Now there’s a rubber that can repair itself
A piece of conventional rubber is made up of flexible macromolecular networks, composed of molecules fastened together in chains, making it expandable. When rubber is cut or broken the chemical welds known as covalent bonds are also snapped. The rubber remains broken, it cannot be rejoined or remoulded.
Now a research team at the Industrial Physics and Chemistry Higher Educational Institution (ESPCI) in Paris lead by physicist Dr. Ludwik Leibler has created an artificial rubber, which can spontaneously repair itself in ambient conditions.
The team replaced the covalent bonds in the material with weaker hydrogen bonds. The result is an amazing substance that stays solid yet is able to repair itself if punctured or broken.
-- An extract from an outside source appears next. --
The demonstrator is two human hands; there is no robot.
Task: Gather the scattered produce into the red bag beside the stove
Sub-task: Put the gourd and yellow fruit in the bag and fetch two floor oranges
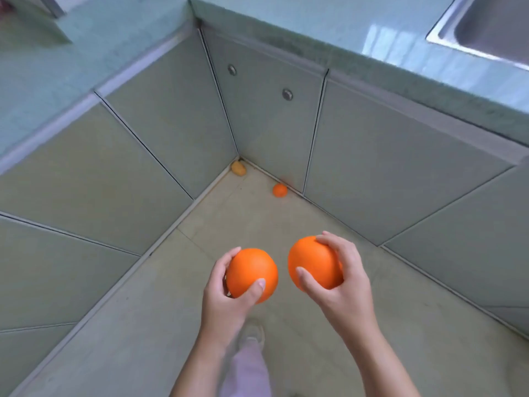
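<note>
My left hand (226,299) grips a large orange (253,273) in front of me, above the floor. My right hand (343,282) grips a second large orange (312,262) just to its right; the two fruits are apart. Far ahead on the floor, a yellowish potato-like piece (238,168) lies in the corner where the cabinets meet. A small orange (280,190) rests on the floor against the right cabinet base, a little nearer than the corner. The red bag and the stove are out of view.
Pale green cabinet doors (160,133) line the left and right sides and meet in a corner ahead. A light countertop (372,21) runs above them, with a steel sink (492,27) at the top right. My leg and shoe (252,336) show below my hands on the tiled floor.
</note>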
Experiments have shown how pieces that have been cut and separated, once placed back together will reconnect, entirely of their own volition, within a few hours without the need for applied pressure or any change in temperature. The substance can then be stretched, as it could previously, by up to six times its resting length without any sign of weakness.
Additionally – when temperature is increased to 130˚- 150˚C it can be reshaped.
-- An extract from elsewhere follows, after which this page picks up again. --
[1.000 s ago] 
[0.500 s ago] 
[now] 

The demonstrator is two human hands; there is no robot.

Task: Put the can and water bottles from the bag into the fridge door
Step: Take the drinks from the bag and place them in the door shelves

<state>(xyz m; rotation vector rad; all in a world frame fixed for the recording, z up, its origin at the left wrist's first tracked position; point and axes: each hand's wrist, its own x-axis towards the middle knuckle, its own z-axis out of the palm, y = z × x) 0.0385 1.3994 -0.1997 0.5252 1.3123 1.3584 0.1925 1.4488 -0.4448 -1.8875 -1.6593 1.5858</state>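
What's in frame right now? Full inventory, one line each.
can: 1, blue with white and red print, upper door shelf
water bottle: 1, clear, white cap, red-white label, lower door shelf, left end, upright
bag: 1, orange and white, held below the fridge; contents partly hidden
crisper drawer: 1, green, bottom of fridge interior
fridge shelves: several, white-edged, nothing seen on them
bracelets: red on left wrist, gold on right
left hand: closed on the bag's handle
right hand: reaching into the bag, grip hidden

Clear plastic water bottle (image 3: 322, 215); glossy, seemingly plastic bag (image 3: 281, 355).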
The artificial rubber is sustainable, made of low cost vegetable oil and a by-product of urine.
A key property of the new material is that it stays non-adhesive on its surface – as only recently cut, damaged or punctured parts will grip and self repair.
Initial commercial ideas for how to use this exciting new rubber are for compression joints, pipe seals, pavement, even toys. In reality potential applications for this still to be named smart rubber seem endless.